The death of 15-year-old Tina Fontaine, who was pulled from a Winnipeg river over the weekend and left a community reeling from the loss, has re-launched a contentious call for a public inquiry into the wave of aboriginal women who go missing or are murdered in Canada.

The call itself in not necessarily contentious, as the need for an inquiry has become all-too evident among those who are not in a position to launch the investigation.

The contention comes from the number of times Canadian First Nations, with the support of key officials and international human rights groups, have called for an inquiry and had those calls ignored.

Fontaine was reported missing on Aug. 9 and her death was confirmed over the weekend, when her body was pulled from the Red River. CBC News reports that she had previously run away from foster care. Police say they are treating her death as a homicide, but won't release details about how she died or whether she was sexually assaulted.

More than 1,000 people gathered in Winnipeg to focus on mourning her death, but elsewhere those outraged by the tragedy, another tragedy, were preparing to fight to stop the next one.

Fontaine's death prompted another call for the federal government to launch an inquiry into the spate of aboriginal women reported missing or found dead in Canada.

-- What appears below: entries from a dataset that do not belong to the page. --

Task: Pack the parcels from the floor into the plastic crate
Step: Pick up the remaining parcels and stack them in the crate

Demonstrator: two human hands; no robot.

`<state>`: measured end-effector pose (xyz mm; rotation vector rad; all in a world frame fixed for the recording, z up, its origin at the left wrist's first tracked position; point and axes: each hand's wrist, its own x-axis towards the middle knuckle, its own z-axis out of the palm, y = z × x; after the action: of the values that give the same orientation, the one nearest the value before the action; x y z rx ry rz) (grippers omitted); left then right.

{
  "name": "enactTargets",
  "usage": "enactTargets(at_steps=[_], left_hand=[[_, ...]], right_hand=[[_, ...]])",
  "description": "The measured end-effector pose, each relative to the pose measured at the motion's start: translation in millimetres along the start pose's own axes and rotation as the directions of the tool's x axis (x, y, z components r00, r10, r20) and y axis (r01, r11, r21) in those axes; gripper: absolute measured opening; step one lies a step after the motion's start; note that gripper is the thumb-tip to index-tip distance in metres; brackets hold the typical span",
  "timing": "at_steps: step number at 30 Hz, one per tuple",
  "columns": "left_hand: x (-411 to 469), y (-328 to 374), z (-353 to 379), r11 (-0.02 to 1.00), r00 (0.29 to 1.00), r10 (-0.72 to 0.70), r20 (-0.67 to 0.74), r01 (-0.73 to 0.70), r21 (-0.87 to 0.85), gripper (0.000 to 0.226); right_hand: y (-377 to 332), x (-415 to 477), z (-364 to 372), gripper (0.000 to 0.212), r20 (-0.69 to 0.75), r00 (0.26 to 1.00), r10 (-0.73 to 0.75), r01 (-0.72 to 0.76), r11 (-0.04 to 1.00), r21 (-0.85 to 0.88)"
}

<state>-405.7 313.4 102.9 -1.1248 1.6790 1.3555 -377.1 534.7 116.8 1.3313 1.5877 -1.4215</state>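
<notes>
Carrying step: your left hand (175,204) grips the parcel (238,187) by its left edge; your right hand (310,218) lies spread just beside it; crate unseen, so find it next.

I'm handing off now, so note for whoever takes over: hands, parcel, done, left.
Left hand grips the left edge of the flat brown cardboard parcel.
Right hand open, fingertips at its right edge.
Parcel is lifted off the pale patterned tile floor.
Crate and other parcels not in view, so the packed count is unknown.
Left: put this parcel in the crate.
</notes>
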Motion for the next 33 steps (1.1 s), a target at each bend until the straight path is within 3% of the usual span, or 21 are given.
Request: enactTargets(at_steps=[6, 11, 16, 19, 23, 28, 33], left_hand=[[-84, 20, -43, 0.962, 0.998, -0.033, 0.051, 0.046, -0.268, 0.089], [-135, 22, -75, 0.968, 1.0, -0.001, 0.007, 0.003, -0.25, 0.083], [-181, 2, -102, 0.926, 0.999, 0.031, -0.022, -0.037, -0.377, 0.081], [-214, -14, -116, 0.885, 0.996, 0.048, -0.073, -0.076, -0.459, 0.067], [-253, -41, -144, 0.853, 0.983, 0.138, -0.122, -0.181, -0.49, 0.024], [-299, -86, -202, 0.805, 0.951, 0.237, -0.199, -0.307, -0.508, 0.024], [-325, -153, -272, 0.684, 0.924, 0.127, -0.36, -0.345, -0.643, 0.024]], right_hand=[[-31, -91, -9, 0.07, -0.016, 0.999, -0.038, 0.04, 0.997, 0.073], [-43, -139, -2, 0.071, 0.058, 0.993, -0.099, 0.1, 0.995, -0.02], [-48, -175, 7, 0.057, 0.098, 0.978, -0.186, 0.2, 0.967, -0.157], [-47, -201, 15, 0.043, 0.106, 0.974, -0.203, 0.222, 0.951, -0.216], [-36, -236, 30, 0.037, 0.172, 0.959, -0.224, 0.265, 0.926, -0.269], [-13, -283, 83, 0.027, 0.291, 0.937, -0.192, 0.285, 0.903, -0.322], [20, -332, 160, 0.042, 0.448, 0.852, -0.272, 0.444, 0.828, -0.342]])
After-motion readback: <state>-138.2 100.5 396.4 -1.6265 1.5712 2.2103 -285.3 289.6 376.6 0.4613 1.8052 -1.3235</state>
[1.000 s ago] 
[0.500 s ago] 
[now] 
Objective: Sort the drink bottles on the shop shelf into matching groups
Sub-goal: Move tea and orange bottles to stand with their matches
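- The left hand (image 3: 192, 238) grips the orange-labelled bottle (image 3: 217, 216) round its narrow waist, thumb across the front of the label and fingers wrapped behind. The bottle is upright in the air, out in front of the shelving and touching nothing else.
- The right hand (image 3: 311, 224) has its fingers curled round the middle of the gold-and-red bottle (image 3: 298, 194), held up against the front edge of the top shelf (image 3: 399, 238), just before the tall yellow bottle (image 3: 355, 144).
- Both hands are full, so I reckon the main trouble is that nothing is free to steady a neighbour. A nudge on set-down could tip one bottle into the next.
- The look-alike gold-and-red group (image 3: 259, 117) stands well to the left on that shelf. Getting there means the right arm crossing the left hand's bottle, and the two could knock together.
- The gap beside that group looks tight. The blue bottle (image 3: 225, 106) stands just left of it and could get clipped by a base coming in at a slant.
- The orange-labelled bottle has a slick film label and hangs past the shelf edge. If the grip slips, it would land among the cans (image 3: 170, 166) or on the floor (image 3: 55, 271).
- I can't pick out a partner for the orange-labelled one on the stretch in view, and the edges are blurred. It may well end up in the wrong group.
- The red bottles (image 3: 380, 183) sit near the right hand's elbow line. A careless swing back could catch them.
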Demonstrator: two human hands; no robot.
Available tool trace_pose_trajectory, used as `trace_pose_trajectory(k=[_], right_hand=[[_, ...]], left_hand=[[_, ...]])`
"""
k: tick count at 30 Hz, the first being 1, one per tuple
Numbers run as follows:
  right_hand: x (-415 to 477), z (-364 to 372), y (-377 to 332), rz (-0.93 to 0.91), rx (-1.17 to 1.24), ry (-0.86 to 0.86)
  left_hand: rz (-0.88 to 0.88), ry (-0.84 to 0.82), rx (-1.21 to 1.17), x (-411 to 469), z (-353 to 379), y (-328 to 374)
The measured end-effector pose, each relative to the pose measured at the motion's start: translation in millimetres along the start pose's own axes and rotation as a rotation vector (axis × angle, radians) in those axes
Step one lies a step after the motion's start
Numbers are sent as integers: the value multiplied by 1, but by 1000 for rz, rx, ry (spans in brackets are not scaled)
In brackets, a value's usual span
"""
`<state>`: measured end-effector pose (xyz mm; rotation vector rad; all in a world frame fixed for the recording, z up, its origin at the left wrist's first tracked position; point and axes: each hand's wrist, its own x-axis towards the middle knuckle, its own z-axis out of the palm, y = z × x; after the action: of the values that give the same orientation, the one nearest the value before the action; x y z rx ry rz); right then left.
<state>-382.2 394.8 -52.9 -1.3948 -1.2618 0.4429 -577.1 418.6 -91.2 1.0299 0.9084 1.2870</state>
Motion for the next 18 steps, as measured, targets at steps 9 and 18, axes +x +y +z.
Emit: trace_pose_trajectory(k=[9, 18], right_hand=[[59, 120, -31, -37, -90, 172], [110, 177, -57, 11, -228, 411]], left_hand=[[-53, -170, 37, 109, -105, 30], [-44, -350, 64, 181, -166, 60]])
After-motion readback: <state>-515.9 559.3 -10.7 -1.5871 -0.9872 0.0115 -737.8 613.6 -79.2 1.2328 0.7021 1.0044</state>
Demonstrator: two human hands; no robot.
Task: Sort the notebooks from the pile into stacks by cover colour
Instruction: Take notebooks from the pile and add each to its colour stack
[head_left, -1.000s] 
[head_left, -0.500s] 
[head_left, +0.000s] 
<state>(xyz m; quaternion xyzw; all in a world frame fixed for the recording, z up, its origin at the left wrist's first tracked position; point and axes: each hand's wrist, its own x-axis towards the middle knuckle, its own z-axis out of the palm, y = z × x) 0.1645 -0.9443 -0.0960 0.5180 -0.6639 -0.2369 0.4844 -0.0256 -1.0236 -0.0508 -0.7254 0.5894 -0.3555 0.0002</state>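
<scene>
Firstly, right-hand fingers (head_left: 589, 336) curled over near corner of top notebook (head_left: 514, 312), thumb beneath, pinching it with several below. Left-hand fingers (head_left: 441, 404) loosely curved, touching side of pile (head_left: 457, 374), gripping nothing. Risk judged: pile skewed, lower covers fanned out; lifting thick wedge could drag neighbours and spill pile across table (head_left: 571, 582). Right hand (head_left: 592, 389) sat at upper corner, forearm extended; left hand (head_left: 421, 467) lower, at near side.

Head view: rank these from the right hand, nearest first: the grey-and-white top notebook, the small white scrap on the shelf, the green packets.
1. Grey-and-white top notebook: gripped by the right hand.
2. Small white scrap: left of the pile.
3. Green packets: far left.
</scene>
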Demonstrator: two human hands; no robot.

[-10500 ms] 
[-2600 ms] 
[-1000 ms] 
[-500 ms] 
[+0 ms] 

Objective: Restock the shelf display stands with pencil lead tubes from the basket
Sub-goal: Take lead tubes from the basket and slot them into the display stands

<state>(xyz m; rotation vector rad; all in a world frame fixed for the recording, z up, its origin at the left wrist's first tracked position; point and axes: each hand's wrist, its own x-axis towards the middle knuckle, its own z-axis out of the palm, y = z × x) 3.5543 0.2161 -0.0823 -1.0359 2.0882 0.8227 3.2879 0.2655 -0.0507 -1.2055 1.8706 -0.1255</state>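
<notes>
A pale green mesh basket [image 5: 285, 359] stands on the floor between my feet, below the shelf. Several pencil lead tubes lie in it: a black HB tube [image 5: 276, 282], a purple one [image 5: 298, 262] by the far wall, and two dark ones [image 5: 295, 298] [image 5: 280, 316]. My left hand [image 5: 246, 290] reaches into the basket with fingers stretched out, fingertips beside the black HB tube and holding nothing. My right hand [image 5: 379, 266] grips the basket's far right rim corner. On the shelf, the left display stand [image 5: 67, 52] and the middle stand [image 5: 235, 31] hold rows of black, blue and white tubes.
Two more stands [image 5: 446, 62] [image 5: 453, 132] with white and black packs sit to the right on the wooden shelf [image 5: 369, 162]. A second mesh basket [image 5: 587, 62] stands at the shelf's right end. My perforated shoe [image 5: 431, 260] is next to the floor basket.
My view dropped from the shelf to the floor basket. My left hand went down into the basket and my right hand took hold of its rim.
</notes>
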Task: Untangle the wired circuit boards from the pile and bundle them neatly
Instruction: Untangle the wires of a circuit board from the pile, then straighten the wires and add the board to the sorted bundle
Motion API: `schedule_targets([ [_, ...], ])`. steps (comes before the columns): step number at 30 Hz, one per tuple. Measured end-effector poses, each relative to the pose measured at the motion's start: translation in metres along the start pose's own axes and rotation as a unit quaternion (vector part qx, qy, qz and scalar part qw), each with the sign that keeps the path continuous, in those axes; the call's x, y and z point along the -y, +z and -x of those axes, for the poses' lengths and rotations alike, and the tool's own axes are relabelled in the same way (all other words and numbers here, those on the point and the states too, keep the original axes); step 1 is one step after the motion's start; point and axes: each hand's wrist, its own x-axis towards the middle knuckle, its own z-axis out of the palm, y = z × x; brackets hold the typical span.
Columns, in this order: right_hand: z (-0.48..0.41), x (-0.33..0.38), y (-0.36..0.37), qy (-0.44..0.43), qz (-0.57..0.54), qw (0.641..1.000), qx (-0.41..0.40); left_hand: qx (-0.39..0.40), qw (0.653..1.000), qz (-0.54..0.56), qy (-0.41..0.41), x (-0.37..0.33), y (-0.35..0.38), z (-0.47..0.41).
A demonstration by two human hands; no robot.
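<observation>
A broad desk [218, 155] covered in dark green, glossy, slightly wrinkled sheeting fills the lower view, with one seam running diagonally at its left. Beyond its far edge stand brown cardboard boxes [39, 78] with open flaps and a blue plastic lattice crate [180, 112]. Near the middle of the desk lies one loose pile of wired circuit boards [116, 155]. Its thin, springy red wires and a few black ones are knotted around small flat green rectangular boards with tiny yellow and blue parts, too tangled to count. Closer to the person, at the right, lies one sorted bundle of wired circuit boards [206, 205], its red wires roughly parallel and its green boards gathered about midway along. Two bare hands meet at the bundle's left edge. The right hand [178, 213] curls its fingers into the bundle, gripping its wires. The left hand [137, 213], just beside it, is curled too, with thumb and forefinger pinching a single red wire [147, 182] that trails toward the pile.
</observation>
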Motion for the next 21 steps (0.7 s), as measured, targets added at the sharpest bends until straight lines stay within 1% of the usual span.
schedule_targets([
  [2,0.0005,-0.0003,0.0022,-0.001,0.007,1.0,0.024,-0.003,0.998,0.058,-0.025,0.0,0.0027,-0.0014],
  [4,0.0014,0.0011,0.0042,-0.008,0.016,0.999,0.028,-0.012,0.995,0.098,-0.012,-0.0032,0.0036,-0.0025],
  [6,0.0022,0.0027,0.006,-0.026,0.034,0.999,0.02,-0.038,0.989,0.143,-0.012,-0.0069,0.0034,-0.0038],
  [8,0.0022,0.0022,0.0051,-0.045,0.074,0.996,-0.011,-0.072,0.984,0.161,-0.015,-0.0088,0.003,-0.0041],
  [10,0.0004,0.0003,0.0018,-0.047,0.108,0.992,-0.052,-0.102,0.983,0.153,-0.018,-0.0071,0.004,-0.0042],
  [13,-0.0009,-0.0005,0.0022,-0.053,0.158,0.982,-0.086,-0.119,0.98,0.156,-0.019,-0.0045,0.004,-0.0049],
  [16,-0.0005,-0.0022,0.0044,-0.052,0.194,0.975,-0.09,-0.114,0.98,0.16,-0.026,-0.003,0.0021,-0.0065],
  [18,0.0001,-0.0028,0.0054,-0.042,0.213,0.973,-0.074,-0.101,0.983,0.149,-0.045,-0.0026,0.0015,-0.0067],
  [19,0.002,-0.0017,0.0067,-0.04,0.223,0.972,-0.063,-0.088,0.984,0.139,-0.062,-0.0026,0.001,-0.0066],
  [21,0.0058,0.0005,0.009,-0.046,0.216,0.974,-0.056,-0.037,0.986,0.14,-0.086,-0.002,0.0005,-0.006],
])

“This is a national disgrace, a national tragedy and a travesty of justice for Aboriginal women and is an issue that all Canadians have to take ownership of,” Michèle Audette, president of the Native Women’s Association of Canada, said in a statement.

“With the ever increasing number of missing and murdered Aboriginal girls and women, there is an obvious need for a National Public Inquiry - nothing else will do.”

This is the third time, at least, in the past year that the public has called for an inquiry into missing and murdered aboriginal women.

In February, 26-year-old Loretta Saunders, an aboriginal woman from Labrador, was killed while in the process of writing a thesis on the issue of missing and murdered aboriginal women.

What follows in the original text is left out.